Как прекрасна Москва весной! Запах нового, аромат возрождения щекотал ноздри. Даже автомобили, стоящие в пробках, не казались безнадежно унылыми. Все здания умылись весенним дождиком и выглядели обновленными.
Зашел на Петровский бульвар к Антипатросу. Грек привычным образом побрил меня, выровнял машинкой волосы и выстриг из ноздрей постороннее.
Перед уходом я поинтересовался, как у него дела, но грек обыденно молчал и на вопросы внимания не обращал.

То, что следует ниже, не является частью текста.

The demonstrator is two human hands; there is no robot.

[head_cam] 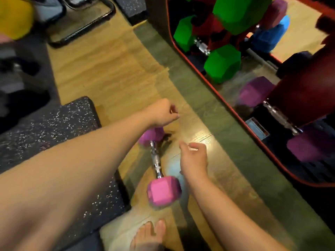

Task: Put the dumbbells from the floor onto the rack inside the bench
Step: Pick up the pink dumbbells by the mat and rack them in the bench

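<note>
A pink dumbbell with a chrome handle lies on the wooden floor, one head near me and the other farther away. My left hand hovers just above its far head, fingers loosely curled and holding nothing. My right hand is just right of the handle, thumb and fingers apart, not touching it. To the right is the open bench with a red-trimmed edge. On the rack inside it sit green dumbbells, purple dumbbells and a blue dumbbell.
A dark speckled rubber mat lies to the left of the dumbbell. A bare foot stands at the bottom. A black metal frame and a yellow object are at the upper left.
</note>
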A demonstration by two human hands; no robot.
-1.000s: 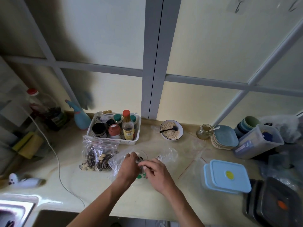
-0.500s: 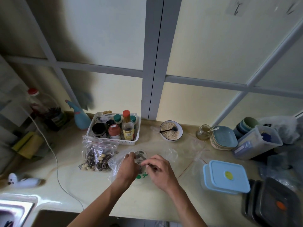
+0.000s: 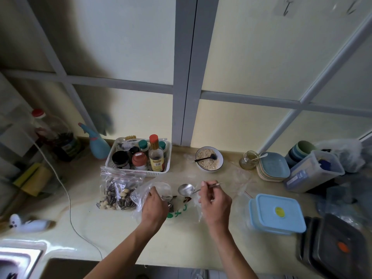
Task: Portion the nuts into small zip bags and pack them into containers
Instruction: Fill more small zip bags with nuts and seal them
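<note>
Now that the right hand (image 3: 215, 200) has lifted the pinched spoon (image 3: 186, 189) out, seemingly empty, while the left hand (image 3: 154, 206) grips the bag (image 3: 159, 189) open on the counter, another scoop seems next.

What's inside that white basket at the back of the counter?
The white basket holds upright jars and bottles: a tall bottle with an orange-red cap, a dark-lidded jar, green-capped ones. Whatever lies beneath them is hidden.
</note>
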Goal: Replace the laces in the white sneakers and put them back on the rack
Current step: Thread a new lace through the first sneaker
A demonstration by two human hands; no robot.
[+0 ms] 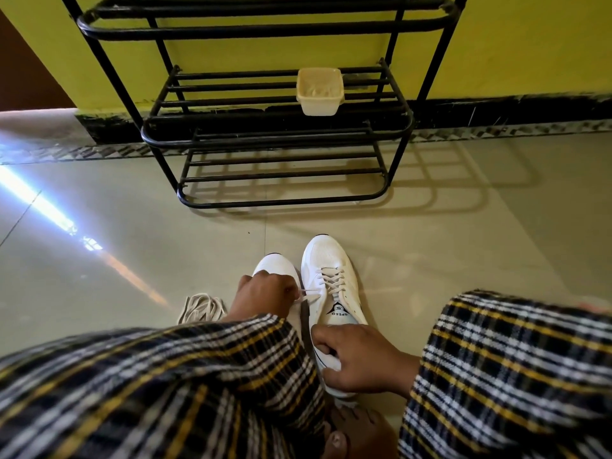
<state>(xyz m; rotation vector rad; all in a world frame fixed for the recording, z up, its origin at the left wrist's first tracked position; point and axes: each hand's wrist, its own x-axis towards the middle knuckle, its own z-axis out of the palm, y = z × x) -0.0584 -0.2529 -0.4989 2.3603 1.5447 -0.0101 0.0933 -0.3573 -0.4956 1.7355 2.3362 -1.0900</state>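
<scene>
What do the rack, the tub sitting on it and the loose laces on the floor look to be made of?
The rack: probably painted metal tube, going by its thin, round black bars with a slight sheen. The tub: likely plastic, cream and faintly translucent, with a moulded rim. The loose laces: flat woven fabric, off-white and matte, lying in limp folds.

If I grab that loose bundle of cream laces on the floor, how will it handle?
The loose bundle of cream flat laces lies in slack loops on the tiled floor, so it is probably floppy and light. Grabbed by one loop, it may well unravel and trail.
</scene>
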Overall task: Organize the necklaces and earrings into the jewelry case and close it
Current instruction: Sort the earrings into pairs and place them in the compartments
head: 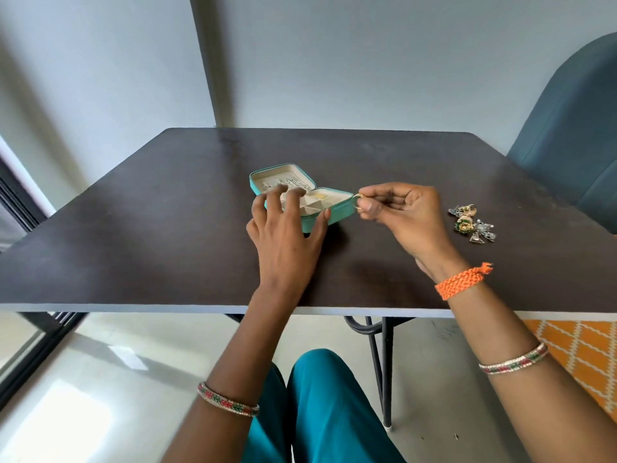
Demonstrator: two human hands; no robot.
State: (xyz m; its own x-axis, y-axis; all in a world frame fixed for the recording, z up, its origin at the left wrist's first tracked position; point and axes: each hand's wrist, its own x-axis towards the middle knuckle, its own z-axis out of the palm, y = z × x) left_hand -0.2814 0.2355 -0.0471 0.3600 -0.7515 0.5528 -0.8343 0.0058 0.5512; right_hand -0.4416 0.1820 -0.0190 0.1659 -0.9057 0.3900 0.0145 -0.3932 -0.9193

– А как же ты попросишь в кассе билет до Праги? – поинтересовался напоследок. – Или тебе туда не нужно?.. В Прагу нужно всем! Как он билет попросит? – обратился я к мулатке, но она лишь захлопала голубыми глазами и скрылась в подвале, оставив легкий след сладкого мускуса. Они здесь все немые.
Возле своего подъезда я встретил, как всегда трясущегося от похмелья, соседа Иванова и предупредительно выпалил:
– Денег нет!
– А я думал, что ты того! – сосед чиркнул себя пальцем по шее.